From Casetext: Smarter Legal Research

U.S. v. State Street Bank and Trust Co.

United States Bankruptcy Court, D. Delaware
Mar 4, 2002
Adv. Proc. No. A-01-04605 (Bankr. D. Del. Mar. 4, 2002)

Opinion

Adv. Proc. No. A-01-04605.

March 4, 2002

Francis A. Monaco, Jr., Walsh, Monzack and Monaco, P.A., Wilmington, DE. Daniel H. Golden, David M. Zensky, Mitchell P. Hurley, Blossom Kan Akin, Gump, Strauss, Hauer Feld, LLP, New York, NY, Attorneys for Scott Cable Communications, Inc.

Colm Connally, United States Attorney, Ellen Slights, Assistant U.S. Attorney, Bridgeport, CT. Alan Shapiro, U.S. Department of Justice, Washington, D.C., Attorneys for the United States of America.


Dear Counsel:

This is with respect to Debtor's motion (Doc. # 68) to intervene in the above-referenced adversary proceeding between the United States and State Street Bank and Trust Company ("State Street Bank").

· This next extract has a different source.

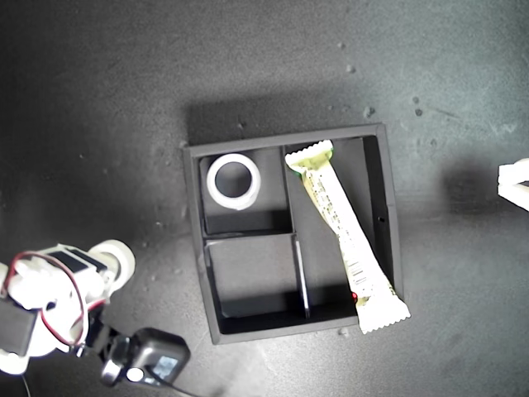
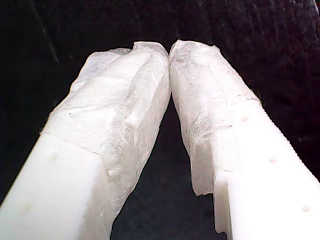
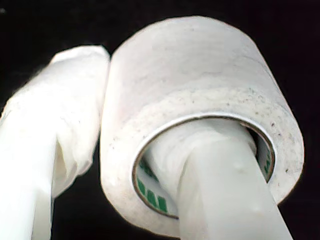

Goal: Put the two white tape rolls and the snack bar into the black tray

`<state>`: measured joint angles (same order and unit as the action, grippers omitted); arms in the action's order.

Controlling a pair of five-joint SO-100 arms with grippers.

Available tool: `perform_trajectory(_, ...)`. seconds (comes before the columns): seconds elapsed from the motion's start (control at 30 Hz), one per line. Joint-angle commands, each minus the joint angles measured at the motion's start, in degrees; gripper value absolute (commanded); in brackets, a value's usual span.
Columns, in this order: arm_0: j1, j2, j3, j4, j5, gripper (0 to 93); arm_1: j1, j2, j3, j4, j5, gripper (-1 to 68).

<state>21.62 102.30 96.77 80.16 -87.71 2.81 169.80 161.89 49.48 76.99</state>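
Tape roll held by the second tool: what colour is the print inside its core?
Green, clearest in the second wrist view.

Table (image 1: 107,99): dark grey, matte surface, filling the whole exterior view. Finish is slightly mottled. Small pale specks (image 1: 368,110) are scattered over it, most densely toward the exterior view's upper right. One speck (image 1: 343,332) lies near the lower middle of that view. A soft dark shadow (image 1: 240,116) falls on the table above the centre of the view. A second shadow patch (image 1: 467,186) sits toward the exterior view's right edge.
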Motion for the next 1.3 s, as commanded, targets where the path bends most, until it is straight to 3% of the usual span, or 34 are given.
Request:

I will grant the motion for the reasons discussed below.

Debtor filed a voluntary petition for relief under Chapter 11 of the Bankruptcy Code on October 1, 1998 ("Petition Date") in the United States Bankruptcy Court for the District of Connecticut. On November 19, 1998, the United States commenced an adversary proceeding against State Street Bank as trustee for Debtor's Junior Subordinated Secured PIK Notes ("PIK Notes"). The United States seeks to (i) recharacterize the PIK Notes as equity, (ii) invalidate the liens securing the PIK Notes, and/or (iii) subordinate the claims of the PIK Note holders ("Note Holders") to all administrative claims of Debtor's estate ("Estate").

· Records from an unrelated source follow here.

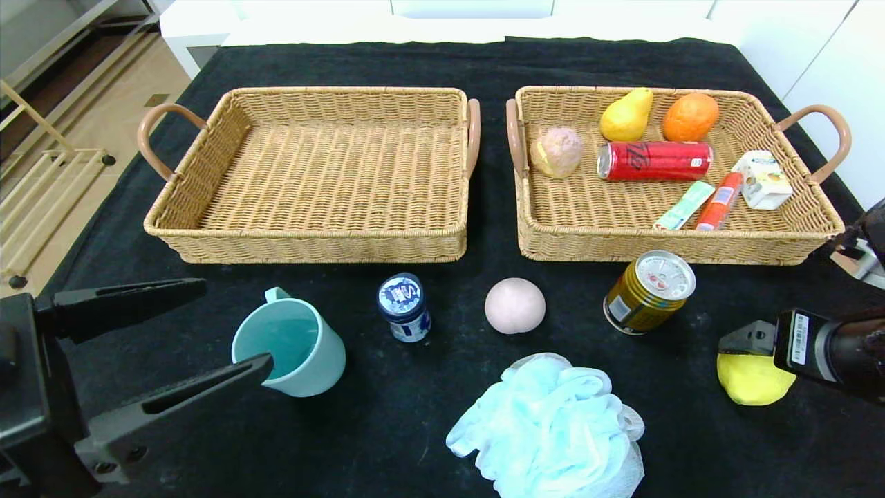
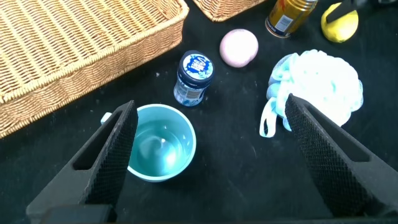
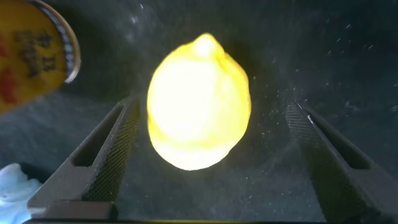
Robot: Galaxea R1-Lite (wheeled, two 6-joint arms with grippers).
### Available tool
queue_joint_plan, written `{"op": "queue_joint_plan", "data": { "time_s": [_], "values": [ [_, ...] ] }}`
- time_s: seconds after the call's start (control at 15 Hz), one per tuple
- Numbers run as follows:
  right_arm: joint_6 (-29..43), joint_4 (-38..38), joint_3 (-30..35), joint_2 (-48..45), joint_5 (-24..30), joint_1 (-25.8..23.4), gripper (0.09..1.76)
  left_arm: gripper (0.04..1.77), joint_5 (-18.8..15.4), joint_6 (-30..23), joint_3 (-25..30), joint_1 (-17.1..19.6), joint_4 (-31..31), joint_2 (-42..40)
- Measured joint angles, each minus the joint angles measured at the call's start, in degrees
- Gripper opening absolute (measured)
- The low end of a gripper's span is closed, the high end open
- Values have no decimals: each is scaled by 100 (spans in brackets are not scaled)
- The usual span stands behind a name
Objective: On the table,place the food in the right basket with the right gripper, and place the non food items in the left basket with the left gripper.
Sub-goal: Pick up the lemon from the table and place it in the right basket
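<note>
Right gripper (image 3: pixel 208 155) is over the lemon (image 3: pixel 199 102) at the table's near right edge, jaws spread wide, one finger (image 3: pixel 102 158) on each side of the fruit, neither touching it. Left gripper (image 1: pixel 228 325) hangs at near left, jaws wide and empty, lower finger tip in front of the teal mug (image 1: pixel 290 346).

Writing: the red can (image 1: pixel 655 160) lying on its side in the right basket (image 1: pixel 677 238) has white script, only partly legible. The gold can (image 1: pixel 648 290) on the table just in front of that basket shows red characters in the right wrist view, which I can't read. The small blue jar (image 1: pixel 404 306) has a printed lid, text too small. Carton (image 1: pixel 762 180), orange tube (image 1: pixel 719 200) and green sachet (image 1: pixel 684 205) in the right basket carry labels, unreadable.

Also in the right basket: pear (image 1: pixel 626 114), orange (image 1: pixel 690 116), a pale round fruit (image 1: pixel 557 152). Left basket (image 1: pixel 311 238) holds nothing. On the table: pink ball (image 1: pixel 515 306) between jar and gold can, blue bath sponge (image 1: pixel 553 425) nearest the robot.

View differences: only the head view shows the basket contents. The left wrist view shows the mug's inside, nothing in it, and the jar lid from above. The right wrist view alone shows the finger gaps either side of the lemon; in the head view the arm covers part of it.
</note>
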Motion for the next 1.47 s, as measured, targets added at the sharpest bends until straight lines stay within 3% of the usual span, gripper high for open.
{"op": "queue_joint_plan", "data": {
  "time_s": [0.47, 1.0, 1.2, 1.27, 1.47],
  "values": [
    [5, -501, 199, 135, 247, -77, 171, 172, -2, -10, 1, 6, -2, -22],
    [2, -557, 262, 291, 280, -166, 171, 172, -2, -2, 6, 9, 0, -55],
    [2, -568, 268, 322, 280, -168, 124, 172, -6, 11, 1, 89, -2, -63],
    [0, -578, 271, 339, 282, -168, 115, 172, -6, 11, 1, 106, -2, -63],
    [-6, -590, 277, 378, 271, -162, 111, 172, -11, 23, -2, 122, -5, -63]
  ]
}}
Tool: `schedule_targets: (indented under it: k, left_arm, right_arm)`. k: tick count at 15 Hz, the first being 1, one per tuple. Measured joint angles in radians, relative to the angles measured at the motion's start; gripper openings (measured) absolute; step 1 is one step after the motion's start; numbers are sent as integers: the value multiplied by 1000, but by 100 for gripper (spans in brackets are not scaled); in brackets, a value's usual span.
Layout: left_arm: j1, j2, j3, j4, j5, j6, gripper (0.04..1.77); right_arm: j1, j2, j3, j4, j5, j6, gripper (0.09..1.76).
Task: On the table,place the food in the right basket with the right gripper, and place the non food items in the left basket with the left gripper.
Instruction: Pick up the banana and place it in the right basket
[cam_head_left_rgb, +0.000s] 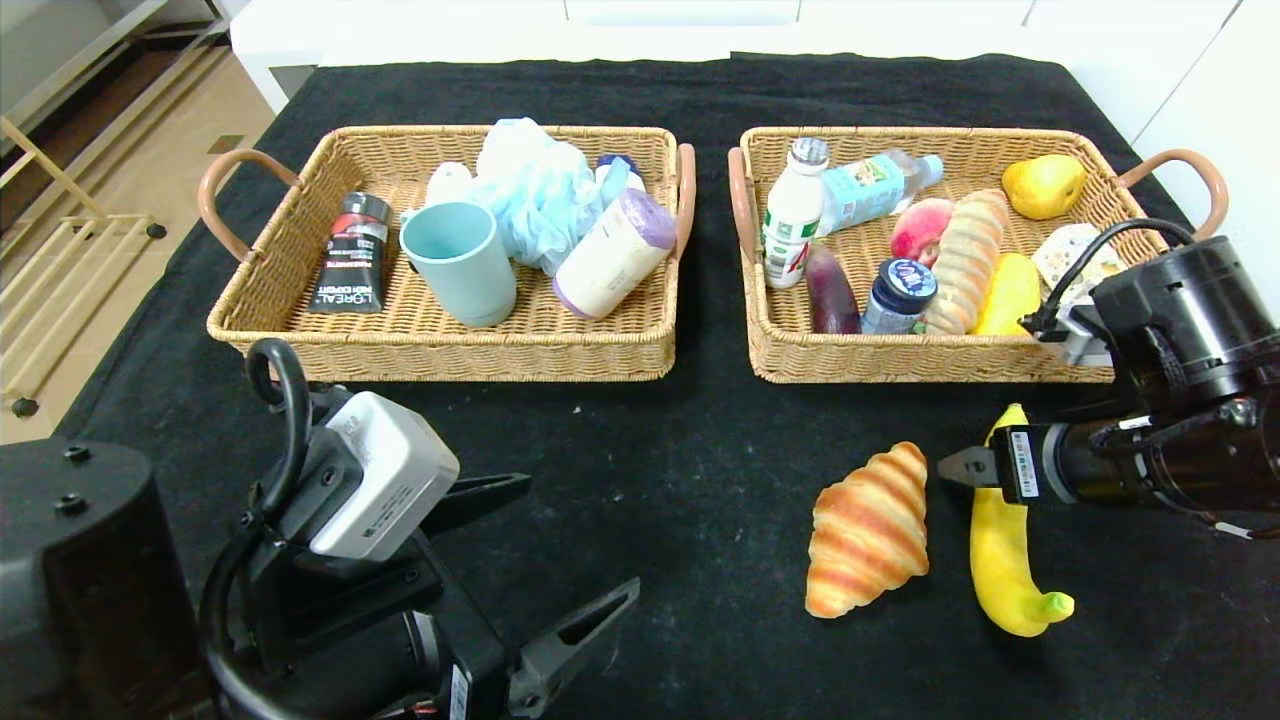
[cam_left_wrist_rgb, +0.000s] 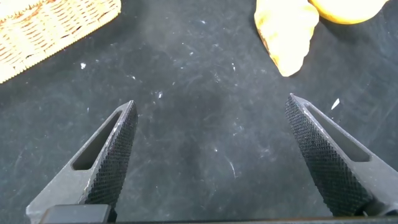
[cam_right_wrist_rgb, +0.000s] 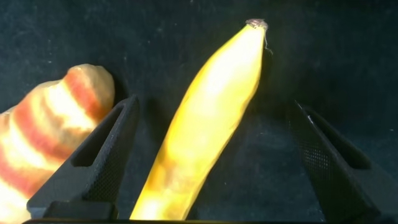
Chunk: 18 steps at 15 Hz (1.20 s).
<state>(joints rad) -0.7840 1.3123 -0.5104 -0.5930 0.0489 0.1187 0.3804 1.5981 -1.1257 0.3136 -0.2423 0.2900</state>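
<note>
Banana (cam_head_left_rgb: 1005, 560) lies on the black tabletop (cam_head_left_rgb: 700, 480) just beside the croissant (cam_head_left_rgb: 868, 528), both in front of the right basket (cam_head_left_rgb: 940, 355). Head view: right pincer (cam_head_left_rgb: 975, 468) over the banana's far end, left pincer (cam_head_left_rgb: 560, 580) low at near left, fingers apart, left basket (cam_head_left_rgb: 440, 350) beyond. Left wrist: left pincer (cam_left_wrist_rgb: 208, 162) wide open over bare cloth. Right wrist: right pincer (cam_right_wrist_rgb: 214, 162) open, straddling the banana (cam_right_wrist_rgb: 205, 130), croissant (cam_right_wrist_rgb: 46, 130) outside one finger.

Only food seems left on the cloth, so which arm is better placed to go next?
Right. The right gripper hangs open astride the banana, beside the croissant. The left gripper is open over bare cloth.
</note>
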Motion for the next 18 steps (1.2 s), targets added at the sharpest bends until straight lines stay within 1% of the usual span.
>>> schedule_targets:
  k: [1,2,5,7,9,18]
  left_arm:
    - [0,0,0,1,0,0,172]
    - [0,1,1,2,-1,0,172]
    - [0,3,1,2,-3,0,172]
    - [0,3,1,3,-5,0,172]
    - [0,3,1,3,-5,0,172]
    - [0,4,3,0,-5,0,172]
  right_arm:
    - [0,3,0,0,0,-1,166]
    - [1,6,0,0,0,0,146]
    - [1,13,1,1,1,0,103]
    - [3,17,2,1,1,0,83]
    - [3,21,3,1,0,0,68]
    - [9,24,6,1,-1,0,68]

The United States holds an administrative tax claim against Debtor which has self-reported 1999 federal income tax liability in excess of $46.5 million.

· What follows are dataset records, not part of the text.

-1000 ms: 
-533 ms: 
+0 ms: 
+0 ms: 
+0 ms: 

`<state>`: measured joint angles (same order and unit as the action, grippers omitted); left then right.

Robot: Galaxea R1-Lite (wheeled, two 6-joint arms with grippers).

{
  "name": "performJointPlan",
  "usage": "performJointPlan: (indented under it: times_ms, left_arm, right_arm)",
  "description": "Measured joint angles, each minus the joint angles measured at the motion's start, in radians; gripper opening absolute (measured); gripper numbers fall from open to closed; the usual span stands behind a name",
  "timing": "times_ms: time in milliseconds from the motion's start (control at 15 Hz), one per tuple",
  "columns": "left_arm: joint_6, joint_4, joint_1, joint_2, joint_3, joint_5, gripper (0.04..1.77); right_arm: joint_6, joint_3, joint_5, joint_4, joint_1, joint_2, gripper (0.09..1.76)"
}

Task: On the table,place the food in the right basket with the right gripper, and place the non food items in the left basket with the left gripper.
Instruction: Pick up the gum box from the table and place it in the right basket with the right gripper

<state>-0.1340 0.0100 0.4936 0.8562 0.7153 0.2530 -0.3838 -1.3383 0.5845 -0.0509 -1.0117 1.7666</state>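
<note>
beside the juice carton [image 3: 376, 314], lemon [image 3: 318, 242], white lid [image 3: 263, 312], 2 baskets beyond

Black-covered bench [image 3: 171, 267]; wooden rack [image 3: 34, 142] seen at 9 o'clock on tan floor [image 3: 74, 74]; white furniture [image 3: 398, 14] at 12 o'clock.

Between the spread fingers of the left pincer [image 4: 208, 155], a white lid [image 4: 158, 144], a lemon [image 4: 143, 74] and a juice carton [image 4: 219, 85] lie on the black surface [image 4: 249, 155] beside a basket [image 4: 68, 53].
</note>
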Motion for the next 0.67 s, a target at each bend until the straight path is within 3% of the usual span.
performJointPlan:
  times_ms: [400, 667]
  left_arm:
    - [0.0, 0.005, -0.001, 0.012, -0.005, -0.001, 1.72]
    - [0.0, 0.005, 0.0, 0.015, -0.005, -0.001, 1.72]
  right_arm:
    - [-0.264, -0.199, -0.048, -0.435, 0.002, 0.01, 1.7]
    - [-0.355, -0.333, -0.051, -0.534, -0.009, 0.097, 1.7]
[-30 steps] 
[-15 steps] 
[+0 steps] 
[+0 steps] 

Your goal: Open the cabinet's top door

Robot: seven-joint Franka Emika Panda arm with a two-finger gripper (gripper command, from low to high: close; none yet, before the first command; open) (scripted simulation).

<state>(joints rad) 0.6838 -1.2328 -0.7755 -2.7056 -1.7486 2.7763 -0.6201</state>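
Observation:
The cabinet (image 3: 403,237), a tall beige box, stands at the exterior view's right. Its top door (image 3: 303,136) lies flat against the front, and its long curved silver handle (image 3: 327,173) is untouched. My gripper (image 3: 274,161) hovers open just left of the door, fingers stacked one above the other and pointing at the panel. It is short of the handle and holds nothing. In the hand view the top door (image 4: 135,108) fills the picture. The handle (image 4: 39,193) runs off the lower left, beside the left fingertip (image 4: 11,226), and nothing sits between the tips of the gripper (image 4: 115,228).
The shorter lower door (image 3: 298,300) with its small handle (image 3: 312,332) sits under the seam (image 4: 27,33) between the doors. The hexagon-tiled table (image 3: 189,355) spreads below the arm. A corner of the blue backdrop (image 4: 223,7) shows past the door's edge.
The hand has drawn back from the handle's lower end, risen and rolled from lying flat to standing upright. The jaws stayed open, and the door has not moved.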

Debtor first moved to intervene in the adversary proceeding on December 14, 1998. On March 9, 1999, the United States Bankruptcy Court for the District of Connecticut granted Debtor leave to intervene for the purposes of Debtor's and State Street Bank's then-pending motions for dismissal and/or judgment on the pleadings. Subsequently, on April 26, 1999, the Connecticut Bankruptcy Court entered an order ("Order") granting summary judgment in favor of Debtor and State Street Bank and dismissing the adversary proceeding on the grounds that the United States' claims were barred by the doctrine of res judicata. The United States appealed and on March 12, 2001, the United States District Court for the District of Connecticut reversed the Bankruptcy Court's Order and remanded the matter for further proceedings. Debtor again moved to intervene. However, on June 7, 1999, before the Connecticut Bankruptcy Court ruled on Debtor's motion, the adversary proceeding was transferred to this Court. Debtor filed its current motion (Doc. # 68) to intervene on January 17, 2002.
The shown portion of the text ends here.